Área de Matavém, na Amazônia Colombiana, pode ter emitido até 18 milhões de créditos de carbono apenas de papel.
A reserva de Matavén, localizada na transição entre as florestas da Amazônia e savanas da Orinoquia, no leste da Colômbia. Foto: Fundación Etnollano.
Em dezembro de 2018, o Ministro do Ambiente colombiano Ricardo Lozano recebeu o prêmio internacional “campeão do preço do carbono” por promover soluções econômicas inovadoras para impedir a crise climática. A premiação aconteceu durante a conferência anual das Nações Unidas sobre as mudanças climáticas, que acontecia na Polônia. E choveram elogios ao governo colombiano.

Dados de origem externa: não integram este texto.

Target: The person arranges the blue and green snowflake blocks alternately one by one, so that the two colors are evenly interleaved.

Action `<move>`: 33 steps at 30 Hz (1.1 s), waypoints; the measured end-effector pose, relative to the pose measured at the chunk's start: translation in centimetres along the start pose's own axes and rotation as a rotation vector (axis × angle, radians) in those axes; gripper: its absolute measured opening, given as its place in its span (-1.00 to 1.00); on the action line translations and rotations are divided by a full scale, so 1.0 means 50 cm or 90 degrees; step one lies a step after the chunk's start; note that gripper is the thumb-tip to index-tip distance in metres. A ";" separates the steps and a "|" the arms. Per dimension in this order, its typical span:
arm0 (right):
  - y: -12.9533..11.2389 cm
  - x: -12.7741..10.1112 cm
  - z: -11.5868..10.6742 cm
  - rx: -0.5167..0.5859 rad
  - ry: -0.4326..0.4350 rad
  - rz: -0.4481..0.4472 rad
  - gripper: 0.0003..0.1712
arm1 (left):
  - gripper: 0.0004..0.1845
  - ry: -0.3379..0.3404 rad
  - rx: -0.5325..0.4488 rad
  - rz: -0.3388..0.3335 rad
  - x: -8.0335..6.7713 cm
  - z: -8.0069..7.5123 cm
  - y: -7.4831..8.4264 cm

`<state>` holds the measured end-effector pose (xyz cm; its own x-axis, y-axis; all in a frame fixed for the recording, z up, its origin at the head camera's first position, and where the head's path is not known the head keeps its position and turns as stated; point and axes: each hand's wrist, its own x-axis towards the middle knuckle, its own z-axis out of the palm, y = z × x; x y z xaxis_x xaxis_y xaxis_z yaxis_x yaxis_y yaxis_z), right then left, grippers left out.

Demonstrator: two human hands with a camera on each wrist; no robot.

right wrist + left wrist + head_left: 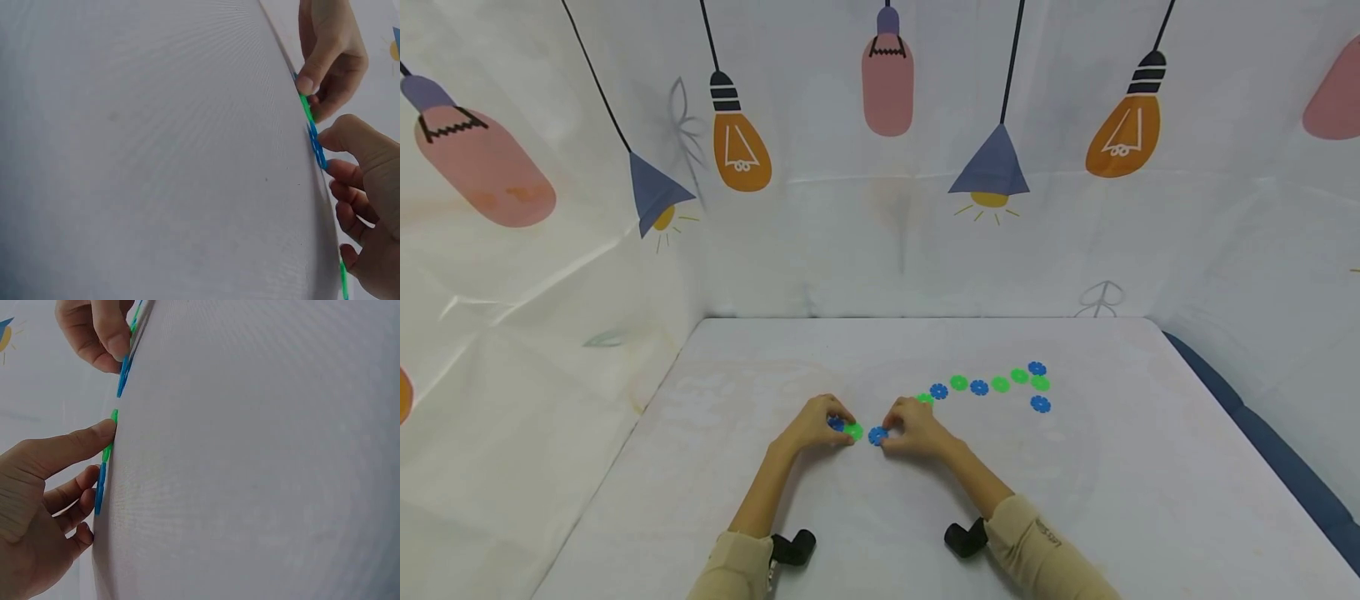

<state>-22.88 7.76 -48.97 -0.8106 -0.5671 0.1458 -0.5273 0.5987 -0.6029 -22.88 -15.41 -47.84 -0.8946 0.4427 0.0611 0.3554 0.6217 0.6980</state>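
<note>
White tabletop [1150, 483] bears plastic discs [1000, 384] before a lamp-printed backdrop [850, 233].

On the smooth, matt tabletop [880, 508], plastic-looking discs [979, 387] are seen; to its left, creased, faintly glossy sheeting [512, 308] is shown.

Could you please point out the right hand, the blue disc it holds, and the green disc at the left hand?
Right hand [919, 428]: head view, on its back.
Blue disc [876, 436]: head view, on its uncovered upper face.
Green disc [854, 431]: head view, on its uncovered upper face.
</note>
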 end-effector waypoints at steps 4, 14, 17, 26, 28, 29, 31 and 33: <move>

Dirk Forrister, chefe da Associação Internacional de Comércio de Emissões (IETA), que atribuiu o prêmio, celebrou: “mais um país está utilizando mecanismos de mercado para fazer avançar os objetivos do Acordo de Paris”, assinado em 2015 em busca de um novo consenso global sobre como resolver a crise do clima.
A Colômbia, um dos 9 países que compartilham a Amazônia, maior floresta tropical do mundo, recebeu o prêmio por ter adotado soluções de mercado para reduzir as emissões de gases de efeito de estufa na atmosfera. Um deles foi um mecanismo lançado em 2017, através do qual as empresas sujeitas a pagar uma taxa de carbono sobre emissões de combustíveis fósseis podem compensar essas emissões, apoiando projetos de conservação ambiental.
Um dos pilares dessa estratégia são os projetos Redd+ (também presentes no Brasil), que aliam comunidades que reduziram as taxas de desmatamento a empresas que querem neutralizar suas “pegadas” de carbono. E o maior símbolo é a Floresta Matavén, uma área florestal no sul da região de Vichada, no leste da Colômbia, à beira da Amazônia, onde quase 13 mil povos indígenas cuidam do habitat onde vivem e, em troca, vendem créditos de carbono.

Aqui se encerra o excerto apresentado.